▶ **ACTIVITY**
Print every line from the start of the data, and when you reach the line with "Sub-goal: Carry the", include it and stop. Pictures are not part of the copy.

### DATA BELOW

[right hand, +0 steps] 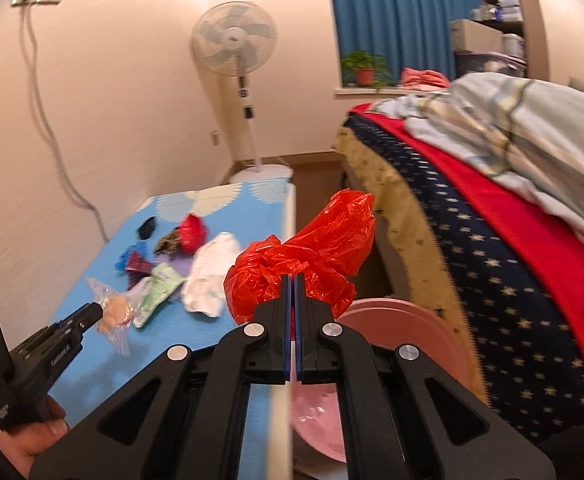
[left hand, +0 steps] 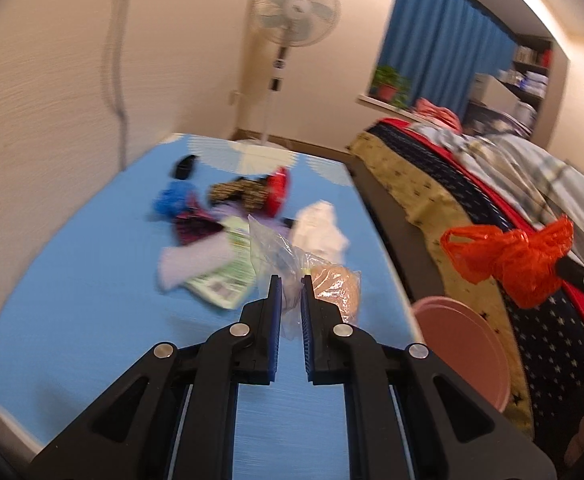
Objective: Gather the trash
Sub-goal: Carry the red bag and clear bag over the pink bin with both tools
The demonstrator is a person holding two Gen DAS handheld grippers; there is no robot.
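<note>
My left gripper (left hand: 290, 278) is shut on a clear plastic bag (left hand: 269, 250) with a tan bun-like thing (left hand: 338, 286) inside, just above the blue table (left hand: 91, 300). My right gripper (right hand: 294, 278) is shut on a crumpled red plastic bag (right hand: 316, 248), held in the air above the pink bin (right hand: 408, 328) between table and bed. The red bag also shows in the left wrist view (left hand: 512, 256). The left gripper shows in the right wrist view (right hand: 91, 314) with the clear bag (right hand: 109, 312).
More litter lies on the table: a white bag (left hand: 320, 230), a green-white wrapper (left hand: 227, 268), a blue glove (left hand: 171, 198), a red item (left hand: 277, 192), a black item (left hand: 183, 166). A bed (left hand: 472, 208) stands on the right, a standing fan (left hand: 287, 20) behind.
</note>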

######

▶ **YOUR SOLUTION**
[right hand, +0 steps] 
[left hand, +0 steps] 
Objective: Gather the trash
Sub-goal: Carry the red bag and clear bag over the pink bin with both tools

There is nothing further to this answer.